__YOUR ASSIGNMENT__:
The required result is an exact copy of the lines beginning at the line that contains "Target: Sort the" and ending at the last line of the material below.

__DATA EXTRACT__:
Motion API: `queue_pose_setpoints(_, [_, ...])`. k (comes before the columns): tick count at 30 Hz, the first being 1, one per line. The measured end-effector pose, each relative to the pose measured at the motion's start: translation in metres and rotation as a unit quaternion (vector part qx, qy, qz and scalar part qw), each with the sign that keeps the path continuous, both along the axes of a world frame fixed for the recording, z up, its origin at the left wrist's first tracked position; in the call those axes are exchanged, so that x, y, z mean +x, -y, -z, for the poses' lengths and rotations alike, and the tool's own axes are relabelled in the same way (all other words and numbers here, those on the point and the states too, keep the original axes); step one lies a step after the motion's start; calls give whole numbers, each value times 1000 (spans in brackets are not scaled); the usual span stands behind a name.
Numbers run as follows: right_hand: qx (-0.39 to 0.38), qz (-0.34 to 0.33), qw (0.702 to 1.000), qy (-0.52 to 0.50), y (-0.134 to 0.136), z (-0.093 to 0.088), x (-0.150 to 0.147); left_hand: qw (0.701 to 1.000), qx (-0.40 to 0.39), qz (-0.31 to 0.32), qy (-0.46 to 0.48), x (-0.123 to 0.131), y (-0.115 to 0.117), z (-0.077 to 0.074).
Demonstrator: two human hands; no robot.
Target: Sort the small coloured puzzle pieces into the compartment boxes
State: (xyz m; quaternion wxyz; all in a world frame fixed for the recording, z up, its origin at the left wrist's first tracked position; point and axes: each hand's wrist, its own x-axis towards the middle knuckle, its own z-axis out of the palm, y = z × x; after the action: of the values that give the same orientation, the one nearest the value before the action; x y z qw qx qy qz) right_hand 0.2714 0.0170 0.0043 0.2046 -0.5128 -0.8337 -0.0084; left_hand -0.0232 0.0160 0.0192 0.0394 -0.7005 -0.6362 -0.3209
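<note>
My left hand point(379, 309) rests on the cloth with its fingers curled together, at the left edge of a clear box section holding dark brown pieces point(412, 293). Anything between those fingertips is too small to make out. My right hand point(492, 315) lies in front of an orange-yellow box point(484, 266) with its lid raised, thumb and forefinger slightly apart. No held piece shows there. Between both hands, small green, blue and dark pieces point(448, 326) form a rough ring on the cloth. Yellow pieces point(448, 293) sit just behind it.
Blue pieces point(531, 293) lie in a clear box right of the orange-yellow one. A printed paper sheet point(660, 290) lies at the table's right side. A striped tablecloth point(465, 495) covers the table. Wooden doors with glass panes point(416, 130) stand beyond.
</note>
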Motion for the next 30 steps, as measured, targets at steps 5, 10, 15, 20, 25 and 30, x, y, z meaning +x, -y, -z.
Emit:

__EXERCISE RESPONSE__:
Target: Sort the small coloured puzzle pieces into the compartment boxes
State: (xyz m; quaternion wxyz; all in a world frame fixed for the recording, z up, its origin at the left wrist's first tracked position; point and axes: each hand's wrist, its own x-axis towards the middle knuckle, its own z-axis out of the palm, y = z × x; after the action: of the values that give the same orientation, the one nearest the value before the action; x y z qw qx qy qz) right_hand 0.2714 0.0170 0.0043 0.2046 -0.5128 -0.8337 -0.0084; left_hand -0.0232 0.0160 0.0192 0.0394 -0.7005 -0.6362 -0.3209
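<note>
My left hand point(379, 309) rests on the cloth with its fingers curled together, at the left edge of a clear box section holding dark brown pieces point(412, 293). Anything between those fingertips is too small to make out. My right hand point(492, 315) lies in front of an orange-yellow box point(484, 266) with its lid raised, thumb and forefinger slightly apart. No held piece shows there. Between both hands, small green, blue and dark pieces point(448, 326) form a rough ring on the cloth. Yellow pieces point(448, 293) sit just behind it.
Blue pieces point(531, 293) lie in a clear box right of the orange-yellow one. A printed paper sheet point(660, 290) lies at the table's right side. A striped tablecloth point(465, 495) covers the table. Wooden doors with glass panes point(416, 130) stand beyond.
</note>
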Motion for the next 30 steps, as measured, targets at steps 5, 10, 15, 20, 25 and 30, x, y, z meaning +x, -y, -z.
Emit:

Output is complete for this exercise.